● WHAT TO WORK ON:
All lines of the records below that contain the word "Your" must be listed.

(Data entries)
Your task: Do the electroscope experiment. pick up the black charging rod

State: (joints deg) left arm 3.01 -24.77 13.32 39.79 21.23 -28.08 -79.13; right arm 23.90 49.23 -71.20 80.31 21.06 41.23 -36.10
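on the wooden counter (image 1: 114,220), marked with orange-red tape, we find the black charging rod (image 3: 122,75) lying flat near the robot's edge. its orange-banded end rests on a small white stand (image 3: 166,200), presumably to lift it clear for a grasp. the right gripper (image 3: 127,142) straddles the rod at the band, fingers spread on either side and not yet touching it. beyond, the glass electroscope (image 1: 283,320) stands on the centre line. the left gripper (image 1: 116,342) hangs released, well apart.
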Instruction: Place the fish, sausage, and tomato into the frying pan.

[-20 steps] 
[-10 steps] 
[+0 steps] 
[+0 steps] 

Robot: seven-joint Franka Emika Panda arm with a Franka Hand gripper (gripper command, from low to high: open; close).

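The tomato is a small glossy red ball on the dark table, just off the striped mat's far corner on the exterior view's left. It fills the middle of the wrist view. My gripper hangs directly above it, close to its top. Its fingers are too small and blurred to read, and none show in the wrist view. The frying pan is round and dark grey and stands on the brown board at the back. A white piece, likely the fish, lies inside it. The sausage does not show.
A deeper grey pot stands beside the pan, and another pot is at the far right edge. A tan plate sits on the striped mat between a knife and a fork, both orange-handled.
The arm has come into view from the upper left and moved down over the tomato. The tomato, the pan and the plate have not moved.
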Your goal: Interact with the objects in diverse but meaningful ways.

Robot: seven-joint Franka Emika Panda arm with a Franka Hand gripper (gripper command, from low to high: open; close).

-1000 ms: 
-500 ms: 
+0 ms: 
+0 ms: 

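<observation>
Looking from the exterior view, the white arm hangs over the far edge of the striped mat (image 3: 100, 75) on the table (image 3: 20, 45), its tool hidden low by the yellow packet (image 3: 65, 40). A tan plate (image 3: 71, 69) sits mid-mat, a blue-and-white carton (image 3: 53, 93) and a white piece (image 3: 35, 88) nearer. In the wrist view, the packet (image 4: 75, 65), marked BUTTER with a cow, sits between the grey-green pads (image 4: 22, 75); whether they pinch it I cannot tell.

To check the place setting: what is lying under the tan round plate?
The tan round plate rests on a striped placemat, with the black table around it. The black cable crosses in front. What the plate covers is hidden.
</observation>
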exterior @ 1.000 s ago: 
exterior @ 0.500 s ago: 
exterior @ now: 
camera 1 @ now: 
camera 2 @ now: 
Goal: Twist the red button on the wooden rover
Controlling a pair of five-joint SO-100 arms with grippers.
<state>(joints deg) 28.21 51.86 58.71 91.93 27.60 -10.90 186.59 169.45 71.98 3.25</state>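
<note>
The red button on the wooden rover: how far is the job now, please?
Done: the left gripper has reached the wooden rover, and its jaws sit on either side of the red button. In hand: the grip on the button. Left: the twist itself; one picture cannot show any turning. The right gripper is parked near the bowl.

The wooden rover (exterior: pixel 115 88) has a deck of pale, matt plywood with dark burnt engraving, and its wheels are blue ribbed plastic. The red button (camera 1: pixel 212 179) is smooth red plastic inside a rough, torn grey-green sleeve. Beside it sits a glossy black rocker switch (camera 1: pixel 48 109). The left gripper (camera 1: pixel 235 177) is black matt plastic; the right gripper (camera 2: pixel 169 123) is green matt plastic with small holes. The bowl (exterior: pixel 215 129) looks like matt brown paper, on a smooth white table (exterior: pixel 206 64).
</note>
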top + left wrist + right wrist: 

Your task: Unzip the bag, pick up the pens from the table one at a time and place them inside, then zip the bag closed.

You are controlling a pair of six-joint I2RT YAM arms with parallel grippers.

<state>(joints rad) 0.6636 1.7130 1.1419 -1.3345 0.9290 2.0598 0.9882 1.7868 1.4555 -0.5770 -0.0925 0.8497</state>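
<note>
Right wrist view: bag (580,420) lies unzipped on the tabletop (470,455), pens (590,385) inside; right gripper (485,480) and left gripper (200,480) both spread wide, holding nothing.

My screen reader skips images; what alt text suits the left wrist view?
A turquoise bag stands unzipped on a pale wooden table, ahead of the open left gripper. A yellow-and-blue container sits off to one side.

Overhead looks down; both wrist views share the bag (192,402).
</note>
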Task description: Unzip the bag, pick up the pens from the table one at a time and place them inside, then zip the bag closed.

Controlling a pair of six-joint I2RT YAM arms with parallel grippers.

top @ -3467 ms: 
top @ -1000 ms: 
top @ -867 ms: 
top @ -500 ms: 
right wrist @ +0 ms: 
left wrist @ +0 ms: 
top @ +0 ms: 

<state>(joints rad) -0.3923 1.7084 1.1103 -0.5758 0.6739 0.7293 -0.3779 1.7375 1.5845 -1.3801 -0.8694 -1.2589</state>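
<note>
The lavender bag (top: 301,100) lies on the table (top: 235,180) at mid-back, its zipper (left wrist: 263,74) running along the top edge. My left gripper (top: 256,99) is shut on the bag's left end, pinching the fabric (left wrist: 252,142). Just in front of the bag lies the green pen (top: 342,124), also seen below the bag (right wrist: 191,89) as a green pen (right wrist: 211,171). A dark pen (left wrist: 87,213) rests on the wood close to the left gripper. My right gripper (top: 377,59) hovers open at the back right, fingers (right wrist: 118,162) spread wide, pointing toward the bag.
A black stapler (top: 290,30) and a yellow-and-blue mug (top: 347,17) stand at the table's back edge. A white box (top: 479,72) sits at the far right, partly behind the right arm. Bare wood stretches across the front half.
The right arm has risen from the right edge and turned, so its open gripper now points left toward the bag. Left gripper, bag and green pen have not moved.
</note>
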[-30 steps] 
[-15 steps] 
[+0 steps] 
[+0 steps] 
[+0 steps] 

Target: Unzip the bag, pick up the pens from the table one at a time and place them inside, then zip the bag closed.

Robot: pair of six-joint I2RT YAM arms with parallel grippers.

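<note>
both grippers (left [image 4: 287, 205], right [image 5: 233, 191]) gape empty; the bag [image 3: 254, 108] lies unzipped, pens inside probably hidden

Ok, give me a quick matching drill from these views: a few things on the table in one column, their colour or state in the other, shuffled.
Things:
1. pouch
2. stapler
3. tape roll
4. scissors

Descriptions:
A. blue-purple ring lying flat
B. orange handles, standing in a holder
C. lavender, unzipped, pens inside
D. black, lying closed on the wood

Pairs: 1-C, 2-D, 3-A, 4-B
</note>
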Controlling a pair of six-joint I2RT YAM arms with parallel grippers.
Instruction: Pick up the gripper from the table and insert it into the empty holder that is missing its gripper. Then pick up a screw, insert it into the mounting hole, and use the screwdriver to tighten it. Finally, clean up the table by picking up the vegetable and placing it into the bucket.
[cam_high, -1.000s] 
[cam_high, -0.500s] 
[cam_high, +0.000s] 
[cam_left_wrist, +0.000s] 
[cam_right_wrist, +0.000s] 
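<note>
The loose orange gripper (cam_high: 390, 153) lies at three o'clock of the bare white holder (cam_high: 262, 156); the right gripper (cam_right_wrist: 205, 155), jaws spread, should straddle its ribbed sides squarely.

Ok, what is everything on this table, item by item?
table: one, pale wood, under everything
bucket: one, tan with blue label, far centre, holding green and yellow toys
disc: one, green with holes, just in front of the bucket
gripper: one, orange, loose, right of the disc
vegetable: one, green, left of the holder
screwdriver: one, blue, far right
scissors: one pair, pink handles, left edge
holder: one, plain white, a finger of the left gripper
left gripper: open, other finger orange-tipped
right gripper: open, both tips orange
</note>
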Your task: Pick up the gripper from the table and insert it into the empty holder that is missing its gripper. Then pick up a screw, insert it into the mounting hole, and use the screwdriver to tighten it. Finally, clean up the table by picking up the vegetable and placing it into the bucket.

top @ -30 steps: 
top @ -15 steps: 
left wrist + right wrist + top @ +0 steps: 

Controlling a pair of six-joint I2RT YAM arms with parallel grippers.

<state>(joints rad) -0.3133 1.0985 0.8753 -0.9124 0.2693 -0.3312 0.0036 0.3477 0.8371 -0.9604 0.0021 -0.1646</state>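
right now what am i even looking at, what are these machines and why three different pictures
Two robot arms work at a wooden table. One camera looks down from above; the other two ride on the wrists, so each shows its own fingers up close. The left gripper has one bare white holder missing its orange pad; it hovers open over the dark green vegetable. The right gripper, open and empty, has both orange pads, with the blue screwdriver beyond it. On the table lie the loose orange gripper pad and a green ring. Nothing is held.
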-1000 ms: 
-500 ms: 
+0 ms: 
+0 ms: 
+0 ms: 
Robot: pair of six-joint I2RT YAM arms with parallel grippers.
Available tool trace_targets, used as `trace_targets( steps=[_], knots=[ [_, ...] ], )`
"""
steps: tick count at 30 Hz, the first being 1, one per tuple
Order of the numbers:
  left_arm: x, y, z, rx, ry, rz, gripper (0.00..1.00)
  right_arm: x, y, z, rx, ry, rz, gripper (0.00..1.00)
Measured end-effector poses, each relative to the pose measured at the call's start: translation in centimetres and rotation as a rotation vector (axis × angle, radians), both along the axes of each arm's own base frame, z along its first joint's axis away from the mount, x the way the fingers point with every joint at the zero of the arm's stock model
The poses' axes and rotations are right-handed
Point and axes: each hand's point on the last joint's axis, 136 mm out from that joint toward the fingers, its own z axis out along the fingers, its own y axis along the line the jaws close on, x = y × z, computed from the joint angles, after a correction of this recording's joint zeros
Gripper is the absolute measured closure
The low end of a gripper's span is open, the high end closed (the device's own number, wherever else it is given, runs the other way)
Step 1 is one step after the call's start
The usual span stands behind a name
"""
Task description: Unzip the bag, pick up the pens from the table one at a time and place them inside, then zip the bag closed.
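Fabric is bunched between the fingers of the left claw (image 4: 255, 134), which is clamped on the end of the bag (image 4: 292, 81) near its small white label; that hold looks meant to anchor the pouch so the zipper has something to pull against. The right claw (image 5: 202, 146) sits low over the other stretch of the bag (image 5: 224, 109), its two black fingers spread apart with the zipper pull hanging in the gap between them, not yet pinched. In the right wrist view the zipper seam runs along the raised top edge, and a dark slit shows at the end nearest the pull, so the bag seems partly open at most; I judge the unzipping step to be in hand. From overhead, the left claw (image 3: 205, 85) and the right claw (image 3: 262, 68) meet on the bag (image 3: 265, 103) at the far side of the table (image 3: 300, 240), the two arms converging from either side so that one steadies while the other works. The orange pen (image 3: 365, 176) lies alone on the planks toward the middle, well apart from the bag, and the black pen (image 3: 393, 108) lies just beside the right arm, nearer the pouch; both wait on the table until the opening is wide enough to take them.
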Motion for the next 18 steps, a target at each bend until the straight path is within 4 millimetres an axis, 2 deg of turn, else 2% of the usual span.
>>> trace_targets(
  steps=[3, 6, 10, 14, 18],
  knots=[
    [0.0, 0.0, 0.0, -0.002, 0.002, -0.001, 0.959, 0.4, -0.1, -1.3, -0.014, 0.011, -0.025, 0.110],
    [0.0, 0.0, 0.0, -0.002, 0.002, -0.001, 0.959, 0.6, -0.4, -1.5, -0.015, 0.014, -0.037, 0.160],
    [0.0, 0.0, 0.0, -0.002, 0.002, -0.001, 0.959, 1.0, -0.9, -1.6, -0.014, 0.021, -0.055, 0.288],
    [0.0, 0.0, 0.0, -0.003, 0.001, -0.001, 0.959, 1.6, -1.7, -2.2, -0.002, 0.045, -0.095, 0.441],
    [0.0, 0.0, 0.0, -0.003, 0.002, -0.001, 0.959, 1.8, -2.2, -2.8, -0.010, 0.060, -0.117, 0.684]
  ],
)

● RESPONSE AREA:
Your task: Do the electroscope experiment. pick up the black charging rod
Your goal: Interact with the objects in diverse but meaningful ways.
Your task: Unzip the bag, pick up the pens from the table one at a time and place them inside, then zip the bag closed.
Your task: Pick up the gripper from the table and insert it into the empty holder that is missing its gripper. Then pick up a screw, insert it into the mounting hole, and use the screwdriver to tighten it. Finally, clean up the table by picking up the vegetable and placing it into the bucket.

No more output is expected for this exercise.